→ EXERCISE PROMPT: Your reply should be made up of every line in the records below that holds the string "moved".
(Beginning of SOURCE RECORDS)
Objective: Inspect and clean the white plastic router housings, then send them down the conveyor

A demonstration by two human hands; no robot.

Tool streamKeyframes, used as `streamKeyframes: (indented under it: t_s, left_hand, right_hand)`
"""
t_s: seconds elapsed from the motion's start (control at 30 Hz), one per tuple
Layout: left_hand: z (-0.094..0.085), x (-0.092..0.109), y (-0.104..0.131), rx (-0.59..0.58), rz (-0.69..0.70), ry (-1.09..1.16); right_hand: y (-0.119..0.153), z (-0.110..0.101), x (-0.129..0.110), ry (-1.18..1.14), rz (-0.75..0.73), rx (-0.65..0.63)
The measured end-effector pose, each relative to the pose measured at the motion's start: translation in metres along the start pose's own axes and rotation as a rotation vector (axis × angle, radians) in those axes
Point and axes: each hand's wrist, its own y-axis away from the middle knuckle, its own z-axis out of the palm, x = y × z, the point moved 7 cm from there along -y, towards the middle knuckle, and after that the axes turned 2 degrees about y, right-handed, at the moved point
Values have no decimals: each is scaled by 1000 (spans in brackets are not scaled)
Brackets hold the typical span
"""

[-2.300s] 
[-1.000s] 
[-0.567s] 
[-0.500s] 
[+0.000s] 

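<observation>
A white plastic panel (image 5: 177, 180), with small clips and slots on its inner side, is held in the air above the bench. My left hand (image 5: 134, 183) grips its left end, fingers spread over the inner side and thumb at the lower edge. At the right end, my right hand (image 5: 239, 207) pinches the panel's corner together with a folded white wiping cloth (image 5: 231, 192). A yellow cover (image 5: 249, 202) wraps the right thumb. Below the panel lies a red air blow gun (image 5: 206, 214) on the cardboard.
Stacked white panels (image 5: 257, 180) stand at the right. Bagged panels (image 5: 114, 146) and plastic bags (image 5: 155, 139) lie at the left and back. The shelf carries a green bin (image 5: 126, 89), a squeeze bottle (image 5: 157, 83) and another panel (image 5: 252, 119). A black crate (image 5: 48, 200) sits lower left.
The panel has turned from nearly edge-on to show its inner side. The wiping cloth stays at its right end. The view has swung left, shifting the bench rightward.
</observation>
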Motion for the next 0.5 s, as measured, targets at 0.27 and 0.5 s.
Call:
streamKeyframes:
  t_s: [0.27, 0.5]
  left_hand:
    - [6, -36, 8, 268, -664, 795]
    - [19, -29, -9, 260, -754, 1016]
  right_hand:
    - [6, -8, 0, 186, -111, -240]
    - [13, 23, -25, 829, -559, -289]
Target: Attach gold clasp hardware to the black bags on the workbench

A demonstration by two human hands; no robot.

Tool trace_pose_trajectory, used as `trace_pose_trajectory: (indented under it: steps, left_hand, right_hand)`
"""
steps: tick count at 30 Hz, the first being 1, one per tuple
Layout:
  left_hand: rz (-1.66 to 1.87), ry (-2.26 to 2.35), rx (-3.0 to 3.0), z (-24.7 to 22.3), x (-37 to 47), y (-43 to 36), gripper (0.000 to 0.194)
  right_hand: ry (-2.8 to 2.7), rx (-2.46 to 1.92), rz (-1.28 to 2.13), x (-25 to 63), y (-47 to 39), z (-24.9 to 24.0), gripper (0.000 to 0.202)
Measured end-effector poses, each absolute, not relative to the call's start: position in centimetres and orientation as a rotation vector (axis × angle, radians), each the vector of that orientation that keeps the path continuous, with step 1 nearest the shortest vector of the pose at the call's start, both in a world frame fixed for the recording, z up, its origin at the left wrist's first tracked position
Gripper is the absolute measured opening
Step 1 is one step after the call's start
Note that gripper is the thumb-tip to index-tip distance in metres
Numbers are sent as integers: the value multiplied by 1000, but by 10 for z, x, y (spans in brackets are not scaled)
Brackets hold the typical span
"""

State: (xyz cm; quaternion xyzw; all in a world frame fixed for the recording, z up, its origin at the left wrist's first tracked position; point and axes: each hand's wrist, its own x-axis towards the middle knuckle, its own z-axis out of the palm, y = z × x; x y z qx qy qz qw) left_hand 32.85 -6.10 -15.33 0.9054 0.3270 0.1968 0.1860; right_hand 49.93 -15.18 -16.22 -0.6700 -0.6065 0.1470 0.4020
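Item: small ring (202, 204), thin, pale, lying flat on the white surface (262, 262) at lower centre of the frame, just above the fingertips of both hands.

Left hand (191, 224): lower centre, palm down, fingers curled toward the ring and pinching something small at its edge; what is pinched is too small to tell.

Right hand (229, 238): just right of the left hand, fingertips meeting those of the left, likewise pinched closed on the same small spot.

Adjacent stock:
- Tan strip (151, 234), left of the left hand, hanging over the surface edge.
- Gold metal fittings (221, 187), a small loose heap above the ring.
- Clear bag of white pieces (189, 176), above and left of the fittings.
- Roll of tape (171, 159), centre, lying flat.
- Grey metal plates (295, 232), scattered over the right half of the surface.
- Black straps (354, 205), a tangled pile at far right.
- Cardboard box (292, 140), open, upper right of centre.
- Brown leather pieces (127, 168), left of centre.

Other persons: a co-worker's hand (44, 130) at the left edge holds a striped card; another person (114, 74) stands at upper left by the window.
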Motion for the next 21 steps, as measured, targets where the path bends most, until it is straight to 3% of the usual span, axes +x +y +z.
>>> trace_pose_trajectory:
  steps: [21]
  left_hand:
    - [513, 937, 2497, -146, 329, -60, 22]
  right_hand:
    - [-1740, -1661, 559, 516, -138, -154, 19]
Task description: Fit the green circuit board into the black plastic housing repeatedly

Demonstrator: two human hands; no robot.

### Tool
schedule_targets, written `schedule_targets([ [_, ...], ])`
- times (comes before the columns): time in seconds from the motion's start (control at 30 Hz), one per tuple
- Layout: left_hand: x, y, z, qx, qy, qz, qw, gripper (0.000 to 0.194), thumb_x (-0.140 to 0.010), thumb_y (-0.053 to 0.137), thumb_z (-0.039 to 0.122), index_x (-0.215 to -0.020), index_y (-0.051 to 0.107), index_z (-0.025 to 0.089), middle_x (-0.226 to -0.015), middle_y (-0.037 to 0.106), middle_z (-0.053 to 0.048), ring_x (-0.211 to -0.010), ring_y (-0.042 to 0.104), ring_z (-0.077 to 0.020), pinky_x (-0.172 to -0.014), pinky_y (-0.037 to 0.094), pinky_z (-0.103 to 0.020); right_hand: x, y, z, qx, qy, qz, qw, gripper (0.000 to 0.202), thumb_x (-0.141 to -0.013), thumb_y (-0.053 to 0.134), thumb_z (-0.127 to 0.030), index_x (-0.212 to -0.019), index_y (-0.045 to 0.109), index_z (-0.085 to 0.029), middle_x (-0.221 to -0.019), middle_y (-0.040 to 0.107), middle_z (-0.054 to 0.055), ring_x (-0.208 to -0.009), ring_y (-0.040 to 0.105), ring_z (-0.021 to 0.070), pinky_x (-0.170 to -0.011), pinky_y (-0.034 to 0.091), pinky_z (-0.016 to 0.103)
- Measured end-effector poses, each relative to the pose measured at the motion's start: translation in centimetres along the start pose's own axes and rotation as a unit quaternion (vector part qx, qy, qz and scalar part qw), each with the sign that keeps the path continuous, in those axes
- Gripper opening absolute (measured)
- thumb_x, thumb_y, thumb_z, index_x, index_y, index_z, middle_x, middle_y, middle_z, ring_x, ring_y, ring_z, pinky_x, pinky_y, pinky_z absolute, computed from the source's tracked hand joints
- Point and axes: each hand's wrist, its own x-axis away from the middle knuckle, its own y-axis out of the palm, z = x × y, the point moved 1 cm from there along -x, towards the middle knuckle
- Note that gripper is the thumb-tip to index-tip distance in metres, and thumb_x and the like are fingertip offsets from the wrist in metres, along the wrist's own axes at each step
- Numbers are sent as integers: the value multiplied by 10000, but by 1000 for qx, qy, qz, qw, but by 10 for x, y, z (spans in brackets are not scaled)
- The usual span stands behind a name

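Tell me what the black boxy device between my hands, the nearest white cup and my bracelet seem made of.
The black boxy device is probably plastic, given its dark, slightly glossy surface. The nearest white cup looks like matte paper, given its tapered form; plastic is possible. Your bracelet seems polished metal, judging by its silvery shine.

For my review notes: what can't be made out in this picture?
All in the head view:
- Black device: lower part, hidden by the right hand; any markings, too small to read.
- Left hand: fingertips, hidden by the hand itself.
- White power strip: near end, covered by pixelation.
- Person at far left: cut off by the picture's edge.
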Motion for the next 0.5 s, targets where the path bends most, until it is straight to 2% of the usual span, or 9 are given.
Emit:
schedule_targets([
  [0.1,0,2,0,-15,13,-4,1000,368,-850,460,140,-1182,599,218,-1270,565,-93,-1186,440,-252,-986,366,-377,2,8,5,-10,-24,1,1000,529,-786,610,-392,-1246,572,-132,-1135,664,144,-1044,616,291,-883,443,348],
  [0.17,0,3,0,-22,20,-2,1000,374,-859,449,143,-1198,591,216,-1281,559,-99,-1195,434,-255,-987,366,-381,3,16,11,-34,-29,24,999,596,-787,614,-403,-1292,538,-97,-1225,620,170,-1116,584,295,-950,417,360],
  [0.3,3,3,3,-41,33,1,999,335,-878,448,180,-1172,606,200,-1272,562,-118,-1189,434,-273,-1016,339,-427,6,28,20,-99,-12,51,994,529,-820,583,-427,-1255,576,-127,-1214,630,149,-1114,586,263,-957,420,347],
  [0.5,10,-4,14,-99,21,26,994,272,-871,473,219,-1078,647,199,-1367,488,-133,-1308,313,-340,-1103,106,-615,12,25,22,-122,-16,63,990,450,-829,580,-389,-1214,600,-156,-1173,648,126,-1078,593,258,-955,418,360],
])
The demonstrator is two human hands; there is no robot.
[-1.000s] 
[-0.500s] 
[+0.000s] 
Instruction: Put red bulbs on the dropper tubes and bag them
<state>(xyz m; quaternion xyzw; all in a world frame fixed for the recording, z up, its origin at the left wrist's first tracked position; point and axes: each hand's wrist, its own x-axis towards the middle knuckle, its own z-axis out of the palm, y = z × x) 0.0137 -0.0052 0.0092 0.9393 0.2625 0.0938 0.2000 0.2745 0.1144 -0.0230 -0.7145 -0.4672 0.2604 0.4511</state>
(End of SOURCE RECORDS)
→ ANSWER SPACE:
Point and axes: each hand's wrist, its own y-axis away from the middle knuckle, its own z-axis out of the palm, x = y × z, the point moved 7 cm from there along -y, towards the middle knuckle, and after that the axes turned 2 degrees about y, right-handed, at the moved point
- Point and axes: each hand's wrist, its own x-axis away from the middle knuckle, its own y-axis out of the palm, z = x × y, the point moved 1 cm from there along -x, towards the middle knuckle

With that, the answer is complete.